Monday, November 14, 2011

A sense of accomplishment; or, BS attempts productivity


I baked tonight, as anyone who has interacted with me at all via social media can tell you. And the thing about me is, when I decide to do something, it's rarely half-assed. In this case, a decision to bake in celebration of the completion of Boheme's iTunes recording and imminent opening (Saturday night! Saint John Cantius! Get yer tickets!) turned into nearly four dozen cookies and fifteen blueberry muffins. Another (little-known?) BS fact: I don't often eat much of my own baking. With the exception of loaves of bread, I generally make things for the sense of accomplishment it gives me, have two or three, and give the rest away. This was especially true during the rehearsal period of Hansel and Gretel last fall, when I lived alone and suffered from a significant amount of character bleed that led to much baking experimentation.

It's been a long time since I've shown my face here. Depression (in retrospect, probably circumstantial and due in large part to my state of unemployment) is to blame, of course, but I'm not going to go into that in any depth, as the brilliant Allie Brosh of Hyperbole and a Half recently dealt with the same thing and addressed it more brilliantly than I could ever hope to.

Very suddenly, though, I'm feeling all right. Last week I visited my parents--which is, let's face it, an excuse to see my grouchy sixteen-year-old cat rather than an expression of my desire to return to the small town where I attended high school--and it was nice to get out of the apartment for a while, however nice said apartment is (and it is--Stephanie just decorated for Christmas, so it's all very homey). I drank coffee and read a book and considered going to see a high school production of Phantom of the Opera before experiencing a return to sanity and subsequent decision to not see Phantom after all.

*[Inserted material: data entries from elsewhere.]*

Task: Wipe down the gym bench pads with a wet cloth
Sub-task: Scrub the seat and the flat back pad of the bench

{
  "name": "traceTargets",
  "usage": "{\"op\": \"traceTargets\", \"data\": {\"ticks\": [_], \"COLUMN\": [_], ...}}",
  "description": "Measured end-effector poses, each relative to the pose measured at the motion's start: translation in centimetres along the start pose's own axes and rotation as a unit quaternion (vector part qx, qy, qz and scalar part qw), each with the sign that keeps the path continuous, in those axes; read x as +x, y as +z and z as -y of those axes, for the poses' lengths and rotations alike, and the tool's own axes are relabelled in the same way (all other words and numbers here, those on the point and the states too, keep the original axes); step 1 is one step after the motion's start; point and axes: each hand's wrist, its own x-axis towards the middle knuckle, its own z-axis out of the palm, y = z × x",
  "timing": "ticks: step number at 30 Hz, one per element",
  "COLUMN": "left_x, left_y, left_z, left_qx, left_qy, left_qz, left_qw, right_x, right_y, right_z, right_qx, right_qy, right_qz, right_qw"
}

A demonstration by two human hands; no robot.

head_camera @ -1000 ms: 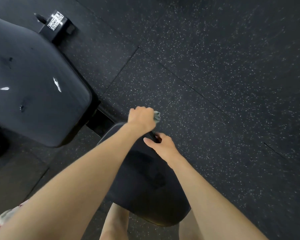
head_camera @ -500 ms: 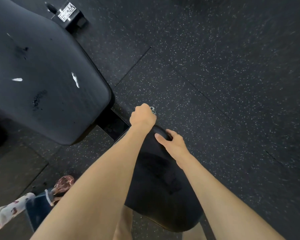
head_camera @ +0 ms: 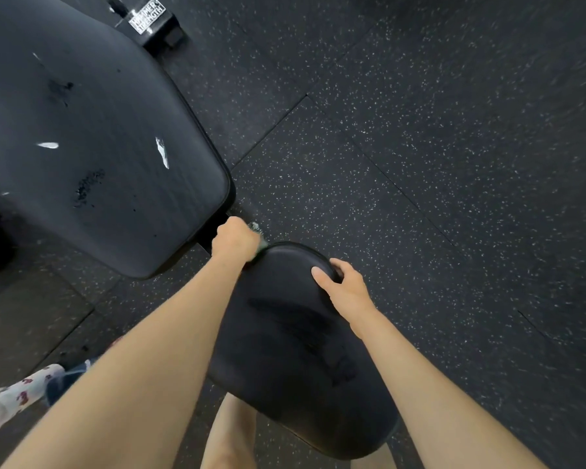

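On seat pad (lengthwise away), left hand clutches cloth, right hand grips edge.

The seat pad has a smooth black vinyl-like cover with a faint sheen, and darker smeared streaks cross its middle. The back pad wears the same smooth dark covering, broken by small white nicks and a pitted, rough patch near its near edge. The floor is matt black rubbery tile, grainy and flecked with pale specks. The cloth shows only as a pale grey-green scrap at the seat pad's far edge; its weave cannot be made out. A printed fabric, white with red, looks soft and matt.
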Motion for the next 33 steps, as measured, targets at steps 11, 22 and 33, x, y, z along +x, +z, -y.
{"op": "traceTargets", "data": {"ticks": [11, 22, 33], "left_x": [-2.0, -3.6, -6.7], "left_y": [1.2, 4.0, 7.3], "left_z": [-0.5, -5.9, -7.1], "left_qx": [0.075, 0.182, 0.333], "left_qy": [0.016, 0.139, 0.275], "left_qz": [0.004, -0.003, -0.022], "left_qw": [0.997, 0.973, 0.902], "right_x": [-0.3, -0.7, -2.4], "right_y": [0.2, -0.5, -3.6], "right_z": [0.2, -0.9, -5.0], "right_qx": [-0.001, 0.013, 0.035], "right_qy": [-0.007, -0.010, 0.024], "right_qz": [-0.010, -0.013, 0.034], "right_qw": [1.000, 1.000, 0.999]}}
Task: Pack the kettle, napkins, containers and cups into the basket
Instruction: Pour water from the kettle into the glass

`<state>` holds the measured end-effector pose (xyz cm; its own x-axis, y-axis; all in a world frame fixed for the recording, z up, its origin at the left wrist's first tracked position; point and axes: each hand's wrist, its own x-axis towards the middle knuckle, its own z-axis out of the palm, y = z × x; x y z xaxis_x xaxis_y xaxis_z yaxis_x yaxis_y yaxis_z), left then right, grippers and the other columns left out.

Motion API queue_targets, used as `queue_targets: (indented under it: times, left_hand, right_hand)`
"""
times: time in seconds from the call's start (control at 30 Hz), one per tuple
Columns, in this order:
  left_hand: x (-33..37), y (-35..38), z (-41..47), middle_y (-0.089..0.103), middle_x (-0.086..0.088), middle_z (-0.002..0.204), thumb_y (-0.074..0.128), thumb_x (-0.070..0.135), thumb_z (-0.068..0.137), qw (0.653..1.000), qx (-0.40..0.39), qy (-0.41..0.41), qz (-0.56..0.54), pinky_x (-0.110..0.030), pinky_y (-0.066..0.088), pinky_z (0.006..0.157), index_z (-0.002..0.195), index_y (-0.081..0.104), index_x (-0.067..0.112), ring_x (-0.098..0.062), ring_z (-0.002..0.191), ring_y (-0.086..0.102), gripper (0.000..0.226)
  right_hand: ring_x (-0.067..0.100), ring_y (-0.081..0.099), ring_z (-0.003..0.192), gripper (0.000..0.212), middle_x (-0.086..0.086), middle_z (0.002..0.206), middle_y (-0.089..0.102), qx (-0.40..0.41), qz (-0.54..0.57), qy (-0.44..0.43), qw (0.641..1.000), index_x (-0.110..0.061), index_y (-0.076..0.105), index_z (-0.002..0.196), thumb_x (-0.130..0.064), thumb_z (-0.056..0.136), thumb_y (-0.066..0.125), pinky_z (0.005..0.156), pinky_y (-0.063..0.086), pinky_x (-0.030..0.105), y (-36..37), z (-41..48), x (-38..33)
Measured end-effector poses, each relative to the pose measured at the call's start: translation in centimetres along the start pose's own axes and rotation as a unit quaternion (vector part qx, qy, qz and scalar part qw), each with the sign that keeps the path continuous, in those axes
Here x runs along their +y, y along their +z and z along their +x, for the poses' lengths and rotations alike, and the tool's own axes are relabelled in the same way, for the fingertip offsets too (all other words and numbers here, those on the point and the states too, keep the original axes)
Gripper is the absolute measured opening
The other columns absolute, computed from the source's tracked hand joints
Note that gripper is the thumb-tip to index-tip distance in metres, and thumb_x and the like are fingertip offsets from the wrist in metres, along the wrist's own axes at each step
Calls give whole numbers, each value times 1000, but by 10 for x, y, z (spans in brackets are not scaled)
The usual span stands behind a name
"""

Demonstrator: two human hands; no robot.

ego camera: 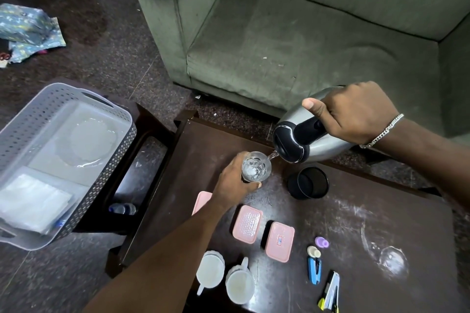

Oh, Phantom of the Opera. My relationship with that musical is fairly complex. Here's the thing--despite the fact that it is the bane of every single opera singer's existence ("What do you do?" "I sing opera." "Oh, like Phantom of the Opera?" "No. Not even."), I actually sort of enjoy it. The music is pretty and easy to listen to in the first half and, given half the chance, I would play Carlotta in a second because she's hilarious. The whole thing is written to be a complete spectacle, which is why I would have loved to see it in Las Vegas last spring had I not gotten so sick during my time there. But the writing is just cruel, especially to the Phantom and Christine--the approach to the Eb in the title song is about as difficult to sing as anything. Never mind the fact that I worry about a seventeen-year-old soprano singing a high E in the first place, even if it is within the reaches of her range. So I thought better of it. Also, my mom didn't feel like going, so we went to dinner instead.

To get to my hometown and back, I took Amtrak, and had the wildest of all possible times on both trips--at least as far as train travel is concerned. On the way there, I sat a few seats away from a toothless and possibly drunk man who had apparently fainted in Union Station while waiting to board the train, and who spent a good deal of the hours-long trip attempting to engage those of us around him in awkward conversation and having a very loud and vulgar conversation with someone who I believe to be his . . . girlfriend? wife? I know it isn't polite to eavesdrop, but, honestly, even with my iPod in I couldn't help but overhear him as he shouted down the phone about how, yes, he loved her more than his previous what-have-you, and that's why he was going to get a tattoo with her name, and he was going to get the tattoo of his ex-wife's name removed as soon as he had the money.

And then on the train ride back, I contracted what might have been food-poisoning and vomited in the train car's restroom. There are some places where no one wants to worship at the porcelain altar, and the Amtrak train's restroom definitely makes the top three. The girl sitting next to me on the train was extremely nice about the fact that I repeatedly had to get up and go to the restroom, and after we finally arrived in Chicago, a very nice man saw that I was exhausted to the point that I was completely unable to lift my suitcase and did it for me, asking me if I was feeling all right, but none of this makes up for the fact that a pair of nice-looking Amish (or possibly Mennonite, given where I was coming from) gentlemen undoubtably heard me performing reverse peristalsis and probably assumed I was some drunken young English suffering the earthly consequences of the previous evening's sinful behaviors.

And I would most definitely be asleep by now, but while baking I forgot that I was also doing laundry, so the dry cycle began much, much later than I had intended and now I'm waiting until I hear it finish so the sneaky Polish dental students upstairs don't steal my socks or, whatever, I know they actually would never do that, but I like to know where my panties are. There's so much more to tell, such as why I am actually paying attention to when I go to bed--which is that I am employed and it's a Guy Fawkes Day miracle. I won't say just now what it is I'm doing, but needless to say, it involves phoning both Russia and Italy on a semi-regular basis and, no, I'm not in the Mob.

I think I'll just let (those of) you (who don't know me in Real Life) wonder about that for now.